Less known is apartheid’s role in corrupting systems of government the white minority had been using to their advantage for 40 years. During apartheid, government was a reliable source of employment for white people, and the government provided many social services. When, in the 1980s, the political tide began to favor Black resistance fighters, white government leaders privatized multiple state functions. They gave contracts to white-owned businesses to take over government-run services, gutting government jobs. The system of government was corrupted by white elites as they lost their grip on power.
The grand Corruption we see taking place now, with elites lining their pockets and paying little heed to the people, is a continuation of the puppet chiefs used to govern the amaXhosa and other Black African groups. It is also a continuation of the mass draining of government funds and services into the private sector. Little resources are left for Bibi and her clients to survive—without a little corruption of their own.
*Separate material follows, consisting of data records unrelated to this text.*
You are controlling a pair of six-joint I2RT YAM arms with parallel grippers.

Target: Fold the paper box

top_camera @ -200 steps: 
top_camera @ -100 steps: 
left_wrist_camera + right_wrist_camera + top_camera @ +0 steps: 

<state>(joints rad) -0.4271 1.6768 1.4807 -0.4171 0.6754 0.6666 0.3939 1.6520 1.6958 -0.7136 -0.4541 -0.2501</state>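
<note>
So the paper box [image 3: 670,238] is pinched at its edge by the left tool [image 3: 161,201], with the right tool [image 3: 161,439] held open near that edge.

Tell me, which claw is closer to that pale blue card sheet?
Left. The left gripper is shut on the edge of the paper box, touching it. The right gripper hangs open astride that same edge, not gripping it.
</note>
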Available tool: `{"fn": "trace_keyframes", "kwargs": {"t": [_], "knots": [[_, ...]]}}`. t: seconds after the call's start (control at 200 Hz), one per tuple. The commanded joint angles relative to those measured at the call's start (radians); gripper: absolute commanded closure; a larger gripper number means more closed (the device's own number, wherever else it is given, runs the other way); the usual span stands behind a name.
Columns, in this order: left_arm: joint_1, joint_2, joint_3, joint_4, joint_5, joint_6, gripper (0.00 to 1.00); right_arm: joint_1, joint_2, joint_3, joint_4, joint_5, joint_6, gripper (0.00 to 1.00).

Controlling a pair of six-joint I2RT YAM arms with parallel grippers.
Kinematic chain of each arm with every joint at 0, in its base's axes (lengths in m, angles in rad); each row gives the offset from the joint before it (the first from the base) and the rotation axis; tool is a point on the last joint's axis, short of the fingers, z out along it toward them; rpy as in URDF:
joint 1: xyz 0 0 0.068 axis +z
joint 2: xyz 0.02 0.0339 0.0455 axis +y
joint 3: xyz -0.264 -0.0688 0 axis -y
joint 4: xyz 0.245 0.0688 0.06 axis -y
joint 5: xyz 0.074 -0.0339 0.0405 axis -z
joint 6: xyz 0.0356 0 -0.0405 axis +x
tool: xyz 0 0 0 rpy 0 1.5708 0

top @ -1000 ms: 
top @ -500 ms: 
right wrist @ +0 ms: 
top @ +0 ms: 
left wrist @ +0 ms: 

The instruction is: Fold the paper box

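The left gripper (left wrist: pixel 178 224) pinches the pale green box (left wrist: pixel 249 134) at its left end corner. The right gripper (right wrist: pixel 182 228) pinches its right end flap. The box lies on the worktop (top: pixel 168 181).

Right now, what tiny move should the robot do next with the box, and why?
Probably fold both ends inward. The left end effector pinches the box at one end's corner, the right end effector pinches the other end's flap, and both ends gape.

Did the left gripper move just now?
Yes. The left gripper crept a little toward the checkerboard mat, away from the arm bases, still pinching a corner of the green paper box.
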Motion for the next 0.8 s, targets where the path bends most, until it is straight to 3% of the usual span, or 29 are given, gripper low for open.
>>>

When I think back on Bibi’s last day monitoring, one man stands out. He and his wife lived in a lean-to propped against another family’s small brick house. He had been sent to prison for sexual assault of a child. His wife remained with him and supported him now that he was on parole. She respected and appreciated Bibi for how she treated her husband—as a person. He came to the CommCorr office a few days later (a requirement of his parole) and took the opportunity to drop off a lemon meringue pie his wife had baked for Bibi.
“Smokkel,” she said, before offering me a slice. [2] [2] Smokkel means “smuggle” in Afrikaans and is a slang term used in this context to refer to illicit goods like drugs, guns, and cellphones brought into the correctional center. She liked to tease me about all these supposed violations of department policy I was witnessing.